## [Task item]
Beneath this line is the data. Output exactly the lines from the line with "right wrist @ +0" to the line with "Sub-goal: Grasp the", both ends included, and nothing more.

## [Recorded information]
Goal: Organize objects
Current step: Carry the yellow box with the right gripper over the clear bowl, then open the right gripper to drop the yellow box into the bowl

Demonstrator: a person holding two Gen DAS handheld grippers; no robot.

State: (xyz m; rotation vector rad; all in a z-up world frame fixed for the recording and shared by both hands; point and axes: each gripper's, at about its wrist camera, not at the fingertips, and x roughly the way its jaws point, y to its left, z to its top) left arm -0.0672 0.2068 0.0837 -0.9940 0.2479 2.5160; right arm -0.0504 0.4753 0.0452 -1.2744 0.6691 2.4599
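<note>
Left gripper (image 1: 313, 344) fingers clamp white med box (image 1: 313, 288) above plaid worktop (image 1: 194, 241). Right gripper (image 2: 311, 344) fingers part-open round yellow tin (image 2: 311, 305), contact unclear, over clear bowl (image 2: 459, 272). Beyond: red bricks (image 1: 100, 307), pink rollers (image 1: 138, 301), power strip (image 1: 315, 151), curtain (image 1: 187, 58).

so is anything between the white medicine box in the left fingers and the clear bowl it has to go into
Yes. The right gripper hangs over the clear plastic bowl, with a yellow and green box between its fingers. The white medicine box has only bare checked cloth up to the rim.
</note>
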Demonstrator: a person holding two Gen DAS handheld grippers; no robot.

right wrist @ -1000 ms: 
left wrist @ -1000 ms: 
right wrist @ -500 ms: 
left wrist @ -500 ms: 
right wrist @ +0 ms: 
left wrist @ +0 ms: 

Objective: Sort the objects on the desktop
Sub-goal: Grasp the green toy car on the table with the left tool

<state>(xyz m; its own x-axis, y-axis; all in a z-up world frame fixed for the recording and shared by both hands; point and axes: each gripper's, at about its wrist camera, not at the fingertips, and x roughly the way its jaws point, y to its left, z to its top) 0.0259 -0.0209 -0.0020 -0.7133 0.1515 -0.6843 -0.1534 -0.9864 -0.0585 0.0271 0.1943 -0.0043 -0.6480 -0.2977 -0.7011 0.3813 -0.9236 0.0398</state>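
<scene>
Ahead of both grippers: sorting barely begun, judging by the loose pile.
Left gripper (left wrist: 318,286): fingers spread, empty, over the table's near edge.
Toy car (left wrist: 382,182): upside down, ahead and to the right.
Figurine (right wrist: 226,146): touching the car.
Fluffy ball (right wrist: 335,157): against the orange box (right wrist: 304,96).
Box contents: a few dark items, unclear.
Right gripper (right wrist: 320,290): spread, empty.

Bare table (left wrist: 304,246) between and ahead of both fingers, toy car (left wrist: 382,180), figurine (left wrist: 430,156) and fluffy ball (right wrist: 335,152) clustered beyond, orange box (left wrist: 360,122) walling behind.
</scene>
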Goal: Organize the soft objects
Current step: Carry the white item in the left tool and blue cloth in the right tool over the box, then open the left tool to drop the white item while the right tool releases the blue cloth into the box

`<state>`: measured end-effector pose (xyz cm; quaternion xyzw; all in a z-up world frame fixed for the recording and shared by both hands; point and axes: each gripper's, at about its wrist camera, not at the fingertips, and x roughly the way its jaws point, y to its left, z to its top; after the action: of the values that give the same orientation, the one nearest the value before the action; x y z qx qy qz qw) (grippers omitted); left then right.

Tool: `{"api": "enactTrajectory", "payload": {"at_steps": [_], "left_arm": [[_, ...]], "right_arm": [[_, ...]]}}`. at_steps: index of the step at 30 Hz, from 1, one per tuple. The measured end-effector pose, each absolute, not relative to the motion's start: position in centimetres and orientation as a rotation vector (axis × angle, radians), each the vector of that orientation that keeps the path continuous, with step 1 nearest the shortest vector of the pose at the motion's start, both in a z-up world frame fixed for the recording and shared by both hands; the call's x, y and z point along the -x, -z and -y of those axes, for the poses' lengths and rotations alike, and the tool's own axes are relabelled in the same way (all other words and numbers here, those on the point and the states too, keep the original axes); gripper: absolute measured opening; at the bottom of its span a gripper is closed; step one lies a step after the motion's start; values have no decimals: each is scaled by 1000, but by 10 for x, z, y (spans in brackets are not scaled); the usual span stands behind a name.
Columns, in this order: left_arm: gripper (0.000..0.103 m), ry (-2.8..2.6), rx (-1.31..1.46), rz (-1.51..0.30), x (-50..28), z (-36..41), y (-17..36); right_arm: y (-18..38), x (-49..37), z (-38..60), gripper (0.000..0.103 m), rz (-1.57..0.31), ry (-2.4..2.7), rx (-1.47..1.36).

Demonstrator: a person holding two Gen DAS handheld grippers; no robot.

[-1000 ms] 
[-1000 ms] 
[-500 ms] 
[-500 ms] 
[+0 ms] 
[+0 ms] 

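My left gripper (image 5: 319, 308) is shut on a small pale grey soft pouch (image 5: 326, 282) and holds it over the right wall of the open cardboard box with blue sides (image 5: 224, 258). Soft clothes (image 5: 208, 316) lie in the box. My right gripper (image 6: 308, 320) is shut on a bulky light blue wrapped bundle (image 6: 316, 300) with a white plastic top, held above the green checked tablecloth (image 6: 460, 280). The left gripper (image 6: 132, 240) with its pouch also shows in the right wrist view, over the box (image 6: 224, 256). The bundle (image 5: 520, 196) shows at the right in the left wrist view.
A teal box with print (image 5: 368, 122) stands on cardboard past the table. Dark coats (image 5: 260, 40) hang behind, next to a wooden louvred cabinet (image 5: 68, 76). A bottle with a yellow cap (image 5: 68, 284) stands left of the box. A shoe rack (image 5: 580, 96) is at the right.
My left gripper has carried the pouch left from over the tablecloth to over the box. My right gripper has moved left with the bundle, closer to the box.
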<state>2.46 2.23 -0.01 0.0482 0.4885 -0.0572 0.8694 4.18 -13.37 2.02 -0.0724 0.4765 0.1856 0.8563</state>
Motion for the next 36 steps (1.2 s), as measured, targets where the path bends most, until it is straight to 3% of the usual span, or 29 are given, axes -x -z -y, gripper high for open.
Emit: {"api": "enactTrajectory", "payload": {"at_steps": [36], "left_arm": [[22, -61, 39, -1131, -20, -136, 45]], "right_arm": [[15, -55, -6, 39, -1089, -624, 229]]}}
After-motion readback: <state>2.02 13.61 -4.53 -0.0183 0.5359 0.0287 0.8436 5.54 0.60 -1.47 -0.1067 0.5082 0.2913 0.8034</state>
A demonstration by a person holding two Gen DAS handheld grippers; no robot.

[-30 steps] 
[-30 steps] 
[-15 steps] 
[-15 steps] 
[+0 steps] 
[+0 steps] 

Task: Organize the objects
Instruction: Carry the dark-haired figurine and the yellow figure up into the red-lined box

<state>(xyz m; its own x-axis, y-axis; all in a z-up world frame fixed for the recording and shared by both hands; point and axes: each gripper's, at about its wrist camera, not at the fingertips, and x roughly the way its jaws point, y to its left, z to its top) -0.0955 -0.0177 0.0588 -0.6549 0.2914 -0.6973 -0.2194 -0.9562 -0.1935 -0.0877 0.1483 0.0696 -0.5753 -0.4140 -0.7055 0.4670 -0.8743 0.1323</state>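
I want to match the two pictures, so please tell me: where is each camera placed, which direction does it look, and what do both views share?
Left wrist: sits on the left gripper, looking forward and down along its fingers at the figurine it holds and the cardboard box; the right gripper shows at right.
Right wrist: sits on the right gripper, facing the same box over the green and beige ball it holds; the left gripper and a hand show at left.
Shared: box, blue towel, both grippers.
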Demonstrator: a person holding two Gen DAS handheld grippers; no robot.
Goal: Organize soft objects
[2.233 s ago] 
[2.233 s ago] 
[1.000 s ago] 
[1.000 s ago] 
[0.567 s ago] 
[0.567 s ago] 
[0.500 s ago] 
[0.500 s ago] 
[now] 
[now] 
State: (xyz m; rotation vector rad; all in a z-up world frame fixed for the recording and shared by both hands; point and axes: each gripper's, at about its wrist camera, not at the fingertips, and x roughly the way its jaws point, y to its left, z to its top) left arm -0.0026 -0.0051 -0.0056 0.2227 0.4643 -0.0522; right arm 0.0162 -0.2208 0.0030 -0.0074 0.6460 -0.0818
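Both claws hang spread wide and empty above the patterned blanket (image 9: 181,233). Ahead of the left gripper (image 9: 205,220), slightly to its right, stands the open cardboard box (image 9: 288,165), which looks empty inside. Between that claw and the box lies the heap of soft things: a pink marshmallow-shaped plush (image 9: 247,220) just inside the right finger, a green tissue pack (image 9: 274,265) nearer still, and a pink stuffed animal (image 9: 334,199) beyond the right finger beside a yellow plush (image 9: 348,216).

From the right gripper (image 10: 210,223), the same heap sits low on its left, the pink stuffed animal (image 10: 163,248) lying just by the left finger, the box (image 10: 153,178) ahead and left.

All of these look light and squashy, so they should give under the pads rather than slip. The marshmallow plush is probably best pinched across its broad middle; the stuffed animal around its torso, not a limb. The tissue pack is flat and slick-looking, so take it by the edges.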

## [Task output]
right wrist @ +0 ms: 
left wrist @ +0 ms: 

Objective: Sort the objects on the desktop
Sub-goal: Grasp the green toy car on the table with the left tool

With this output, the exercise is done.